Data entries:
════

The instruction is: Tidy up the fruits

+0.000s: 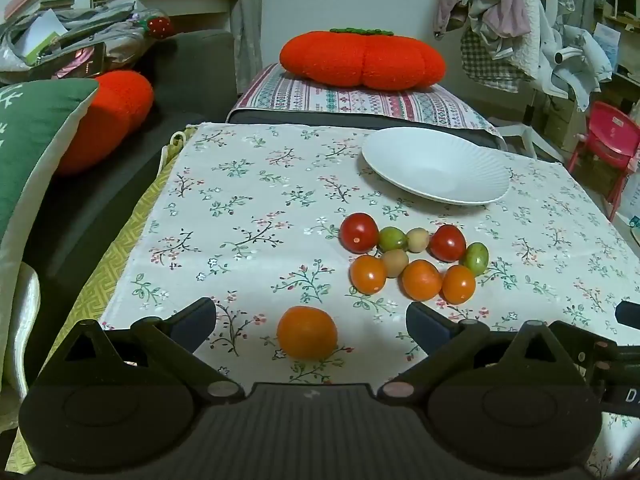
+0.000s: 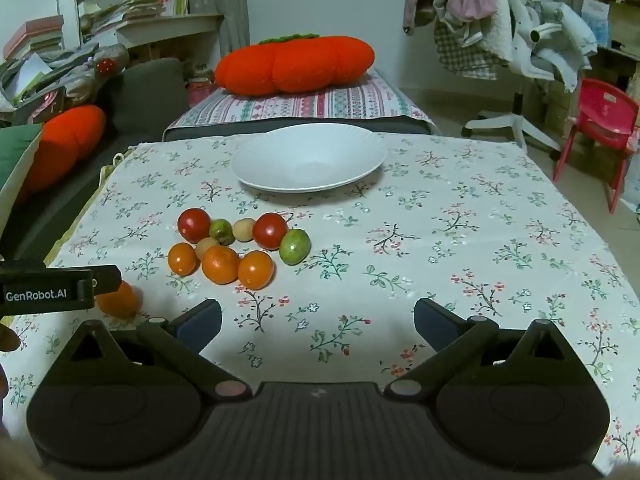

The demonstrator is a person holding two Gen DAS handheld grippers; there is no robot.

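Table cloth (image 1: 248,208) covers table. Plate (image 1: 436,166) on it toward far edge. Fruit cluster (image 1: 416,260) lies nearer than plate, touching each other in two rows. Single fruit (image 1: 307,333) sits apart, nearer and left of cluster, between left gripper (image 1: 310,326) fingers, not touched. Right gripper (image 2: 318,324) over bare cloth, right of cluster. Cushion (image 1: 362,60) behind table; pillow (image 1: 36,152) at left.

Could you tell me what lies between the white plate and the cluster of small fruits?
Nothing: only bare floral tablecloth separates the white plate from the fruit cluster, as the right wrist view shows.
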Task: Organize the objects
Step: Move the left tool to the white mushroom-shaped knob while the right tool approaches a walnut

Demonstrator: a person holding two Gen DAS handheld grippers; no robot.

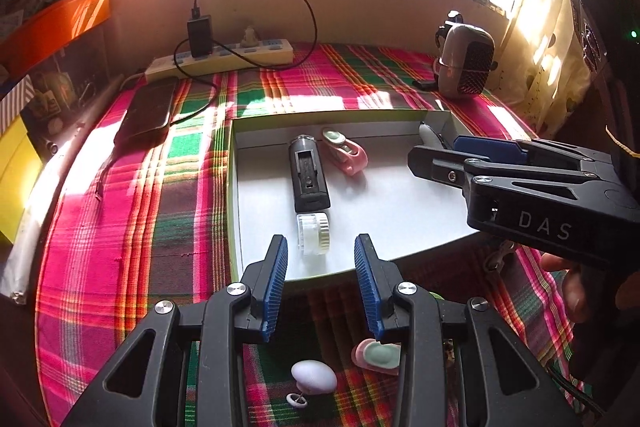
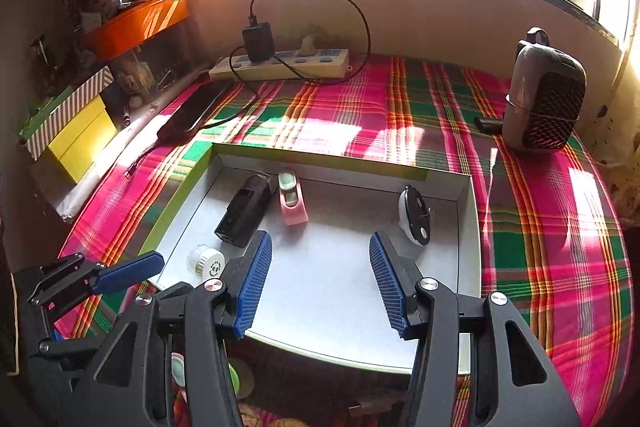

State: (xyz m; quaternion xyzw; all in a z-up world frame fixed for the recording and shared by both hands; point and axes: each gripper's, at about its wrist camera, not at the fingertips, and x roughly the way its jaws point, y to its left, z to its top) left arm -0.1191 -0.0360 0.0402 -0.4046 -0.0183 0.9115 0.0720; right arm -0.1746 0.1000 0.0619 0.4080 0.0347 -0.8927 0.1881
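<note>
Both the left gripper [image 1: 321, 281] and the right gripper [image 2: 320, 283] hover with jaws wide and empty over the near edge of the white tray [image 2: 344, 287], which already holds a black device [image 1: 308, 173], a pink clip [image 1: 345, 150] and a white ribbed cap [image 1: 313, 231]. Still on the plaid-covered counter [image 1: 132, 219], below the left gripper, lie a pale oval piece [image 1: 314, 375] and a pink-and-green piece [image 1: 378, 355]. Judged risk: the rounded oval may squirt from closing jaws, or the tray rim be knocked while reaching down.

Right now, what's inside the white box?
Inside the white box: a black cylinder gadget, a pink clip thing, a small clear ribbed cap and a black-and-white oval piece. The jaws cover part of the box's front floor.
</note>
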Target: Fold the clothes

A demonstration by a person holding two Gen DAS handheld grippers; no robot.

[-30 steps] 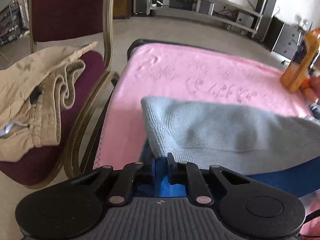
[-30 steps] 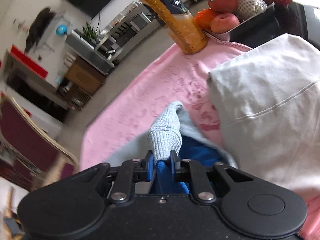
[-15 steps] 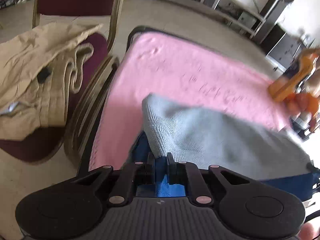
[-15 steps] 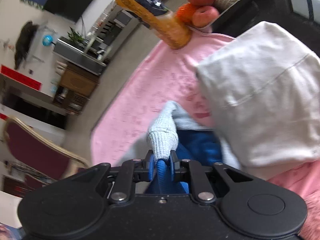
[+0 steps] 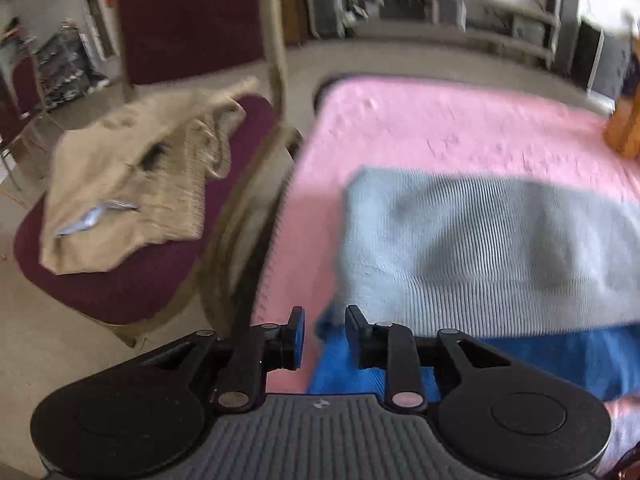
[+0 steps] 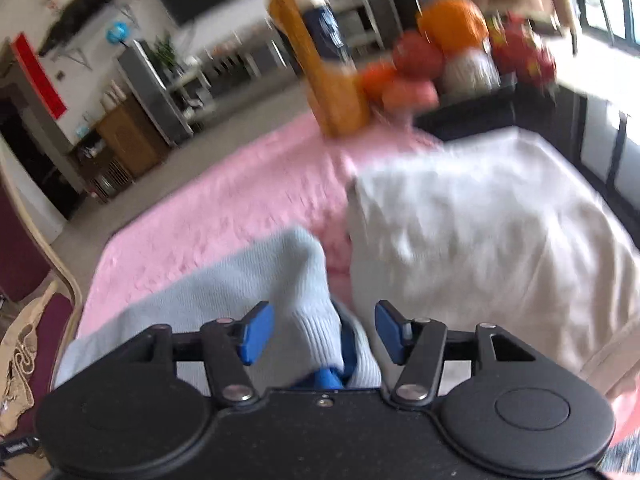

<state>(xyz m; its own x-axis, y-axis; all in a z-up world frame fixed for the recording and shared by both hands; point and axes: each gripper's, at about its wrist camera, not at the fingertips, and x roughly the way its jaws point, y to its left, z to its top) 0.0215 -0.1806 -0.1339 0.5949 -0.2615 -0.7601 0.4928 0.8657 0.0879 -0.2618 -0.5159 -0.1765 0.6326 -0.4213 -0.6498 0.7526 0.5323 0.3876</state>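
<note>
A: Where's the sweater [image 5: 480, 240]?
B: Folded on the pink blanket [image 5: 440, 128], beside the white garment [image 6: 480, 248]. Left gripper [image 5: 323, 334] and right gripper [image 6: 324, 332] are both opening, letting it go.
A: Risk?
B: A pad snagging the knit could drag the fold open

Both grippers angle downward. The left gripper [image 5: 323, 334] is opening, its jaws a narrow gap apart and its pads pressing on nothing. The right gripper [image 6: 324, 332] is opening too, its jaws wider, both blue pads [image 6: 256, 334] standing free on either side.
</note>
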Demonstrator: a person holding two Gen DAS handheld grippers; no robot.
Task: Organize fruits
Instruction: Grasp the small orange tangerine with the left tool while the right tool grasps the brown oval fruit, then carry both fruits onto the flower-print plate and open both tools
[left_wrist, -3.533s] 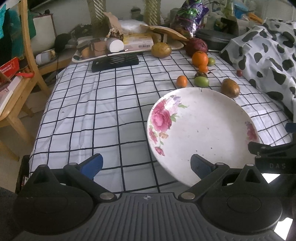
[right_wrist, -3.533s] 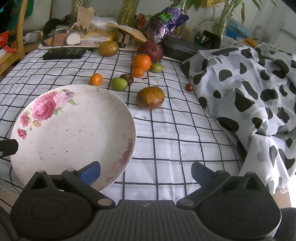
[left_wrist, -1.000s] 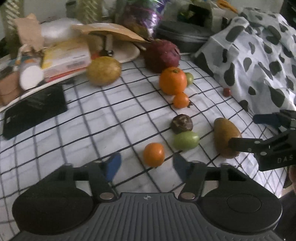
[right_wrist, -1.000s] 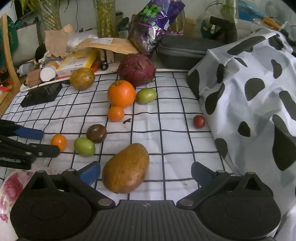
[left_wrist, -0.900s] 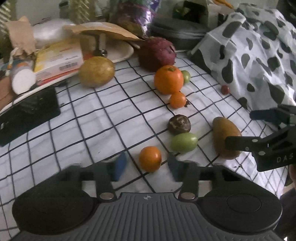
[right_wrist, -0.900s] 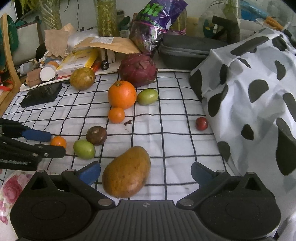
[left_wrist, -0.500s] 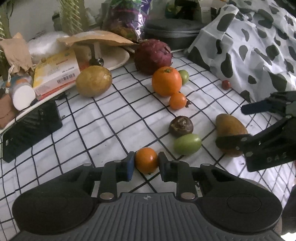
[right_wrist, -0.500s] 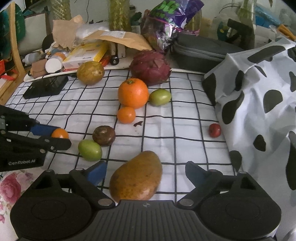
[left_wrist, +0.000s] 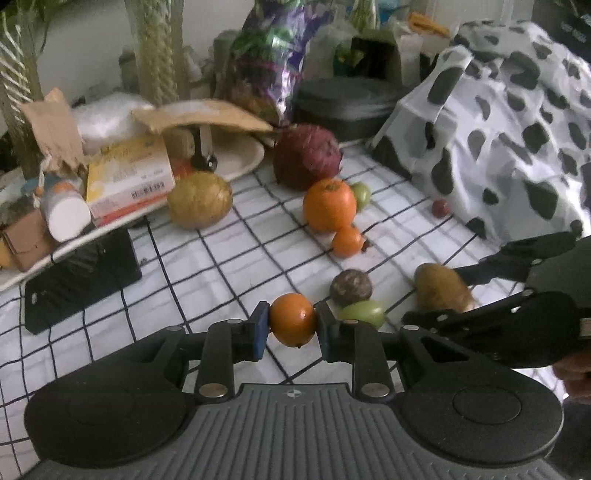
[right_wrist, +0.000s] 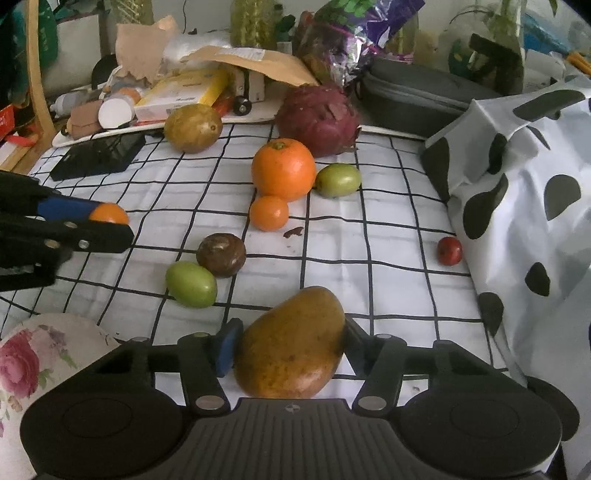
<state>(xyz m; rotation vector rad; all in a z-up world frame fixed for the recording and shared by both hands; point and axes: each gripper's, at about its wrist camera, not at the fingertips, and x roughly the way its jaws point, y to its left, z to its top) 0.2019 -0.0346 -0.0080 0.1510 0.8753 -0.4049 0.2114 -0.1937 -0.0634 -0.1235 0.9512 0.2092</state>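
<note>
Mango (right_wrist: 291, 343) on the checked bench (right_wrist: 369, 266) is now clamped between the closed-in fingers of the right hand-held gripper (right_wrist: 288, 345), which were wide apart a second ago. Nearer the flowered plate (right_wrist: 33, 354), the small orange (left_wrist: 292, 319) has been pinched by the left hand-held gripper (left_wrist: 291, 326), where a gap was seen before. Both fruits are judged ready for lifting to the plate.
</note>
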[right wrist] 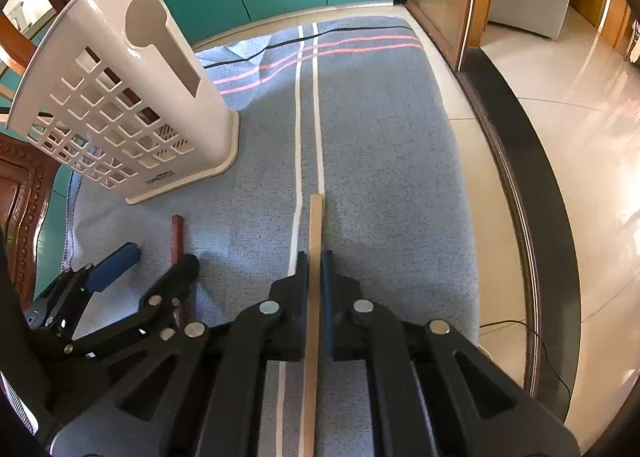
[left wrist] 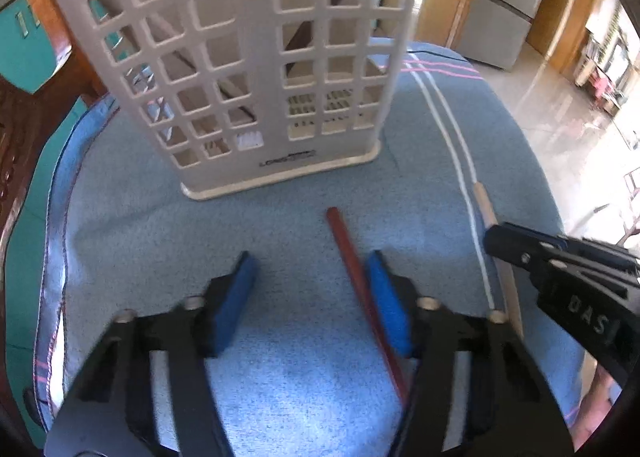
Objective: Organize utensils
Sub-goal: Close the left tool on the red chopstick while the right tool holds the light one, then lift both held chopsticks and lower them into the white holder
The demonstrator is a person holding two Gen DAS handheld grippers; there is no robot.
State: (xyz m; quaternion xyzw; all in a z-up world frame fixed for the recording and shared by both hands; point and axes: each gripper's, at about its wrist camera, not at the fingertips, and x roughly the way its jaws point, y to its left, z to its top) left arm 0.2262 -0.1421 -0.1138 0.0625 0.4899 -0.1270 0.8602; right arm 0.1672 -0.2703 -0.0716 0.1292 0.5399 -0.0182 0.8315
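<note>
On the left stands a tall, cream-white plastic utensil holder point(left wrist: 240, 69) with square holes all over its front. It sits upright on a blue cloth point(left wrist: 280, 377) that has white and pink stripes. A few sticks lean inside it, seen through the holes, but they are hard to make out.

Just in front of the holder lies a dark red chopstick point(left wrist: 352, 257), flat on the cloth. The left gripper point(left wrist: 308, 297) is down over it with its two blue pads apart. The red chopstick runs between the pads, close against the right-hand pad. The other pad stands well away from it, so the tongs are part open and not squeezing. In the right wrist view the red chopstick point(right wrist: 177, 237) lies between the holder point(right wrist: 120, 105) and the left gripper point(right wrist: 160, 257).

Further right is a pale wooden chopstick point(right wrist: 315, 257). The right gripper point(right wrist: 315, 269) has its blue pads pressed tight on both sides of it, so these tongs are closed and gripping it. The stick points forward along the white stripes of the cloth point(right wrist: 380, 177). In the left wrist view the right gripper point(left wrist: 496, 237) comes in from the right edge with the pale chopstick point(left wrist: 482, 201) poking out past its tip.

To the right of the cloth is a shiny tiled floor point(right wrist: 580, 117).
</note>
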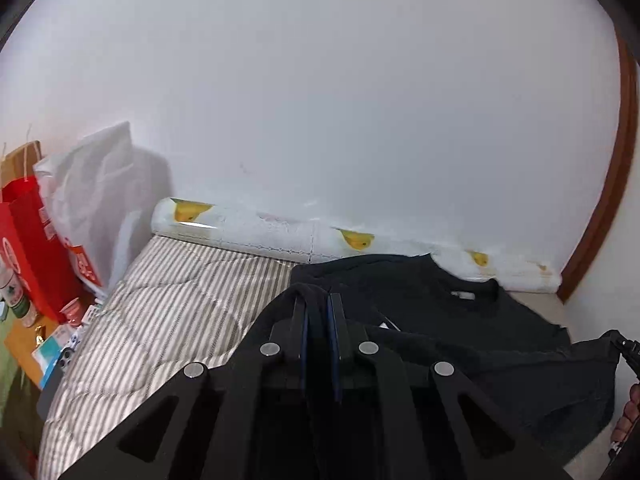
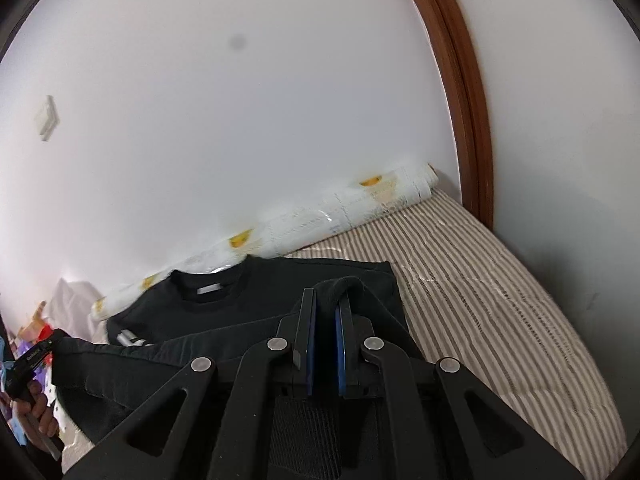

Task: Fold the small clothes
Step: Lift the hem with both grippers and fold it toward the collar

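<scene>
A small black top (image 1: 440, 304) with a round collar and white label lies on the striped bed, collar toward the wall. My left gripper (image 1: 317, 300) is shut on a bunched fold of its hem at the left side and holds it lifted. My right gripper (image 2: 326, 296) is shut on the other end of the hem (image 2: 340, 280), also lifted. The lower part of the top hangs stretched between the two grippers over the rest of the top (image 2: 240, 304). Each gripper shows at the edge of the other's view.
A striped quilt (image 1: 168, 312) covers the bed. A rolled white mat with yellow prints (image 1: 280, 236) lies along the white wall. Red and white bags (image 1: 36, 240) and clutter stand at the left. A brown door frame (image 2: 460, 92) rises at the right.
</scene>
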A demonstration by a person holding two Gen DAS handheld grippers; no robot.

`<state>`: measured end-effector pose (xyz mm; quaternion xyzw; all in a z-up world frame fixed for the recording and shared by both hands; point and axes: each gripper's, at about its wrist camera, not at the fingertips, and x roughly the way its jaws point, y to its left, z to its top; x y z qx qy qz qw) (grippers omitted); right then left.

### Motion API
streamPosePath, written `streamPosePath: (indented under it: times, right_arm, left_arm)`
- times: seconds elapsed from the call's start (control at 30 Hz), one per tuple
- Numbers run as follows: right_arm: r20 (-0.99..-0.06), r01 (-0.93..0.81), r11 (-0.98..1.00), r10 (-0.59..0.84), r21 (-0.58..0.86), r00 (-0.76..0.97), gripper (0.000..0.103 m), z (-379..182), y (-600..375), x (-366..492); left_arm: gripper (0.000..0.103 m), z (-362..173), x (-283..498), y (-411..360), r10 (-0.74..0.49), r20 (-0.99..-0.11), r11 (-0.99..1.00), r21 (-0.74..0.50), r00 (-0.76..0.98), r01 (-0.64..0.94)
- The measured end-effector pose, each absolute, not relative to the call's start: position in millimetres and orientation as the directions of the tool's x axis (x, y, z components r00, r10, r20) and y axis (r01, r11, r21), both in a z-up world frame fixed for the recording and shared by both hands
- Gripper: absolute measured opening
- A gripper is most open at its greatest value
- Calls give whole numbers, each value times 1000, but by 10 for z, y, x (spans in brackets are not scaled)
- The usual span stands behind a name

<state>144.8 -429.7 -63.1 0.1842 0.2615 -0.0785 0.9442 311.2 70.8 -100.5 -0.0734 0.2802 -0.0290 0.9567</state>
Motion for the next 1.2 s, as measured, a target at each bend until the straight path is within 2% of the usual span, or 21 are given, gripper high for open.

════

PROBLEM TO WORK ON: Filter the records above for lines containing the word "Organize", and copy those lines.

EXERCISE SOLUTION:
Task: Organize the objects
Task: Organize fruits
Objective: Organize utensils

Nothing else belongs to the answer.